Of the 27 studies, only nine used simulation-based modelling methods such as decision trees, Markov models or agent-based models to estimate intervention cost-effectiveness. Decision trees and public health tools (such as the Lives Saved Tool21 22) were the most commonly used model types. A small number of studies used Markov modelling and agent-based models. Most studies, regardless of their analytic methods, used primary data to estimate intervention impact and effectiveness. Among primary data sources, cluster randomised trials (CRTs) were the most common. Studies that included secondary data primarily used literature review rather than expert opinion. Most studies clearly indicated the methods of costing used. Among costing methods, nine studies used microcosting (ie, ‘bottom-up’ costing) alone, making it the most common costing methodology encountered, followed by a mix of microcosting and gross costing (ie, ‘top-down’) methods,23 which seven studies used.

Most studies reported disability and mortality outcomes (online supplemental appendix figure S1). Eight studies that reported disability outcomes used weights from the Global Burden of Disease study,24 which was the most common source of this information across all included studies.
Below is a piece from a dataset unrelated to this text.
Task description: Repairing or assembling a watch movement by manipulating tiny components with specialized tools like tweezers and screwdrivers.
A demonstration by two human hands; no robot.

Other outcomes reported included level of guideline adherence, episodes of illness averted, numbers of fully immunised children, lengths of hospital stay, and changes in productivity of both patients and providers. Only three studies exclusively reported outcomes that did not include disability or mortality, but a total of eight studies reported at least one such outcome.

Summary characteristics of studies on specific activities

We observed some differences in the studies we identified during the second stage of our literature review. Of the 16 studies included in this stage, 7 used disability-related outcomes and 8 used mortality-related outcomes. A substantial proportion of these studies used outcomes that were difficult to generalise across settings, such as length of hospital stay (eg, for EMR studies) or fully treated cases (eg, for task-shifting studies).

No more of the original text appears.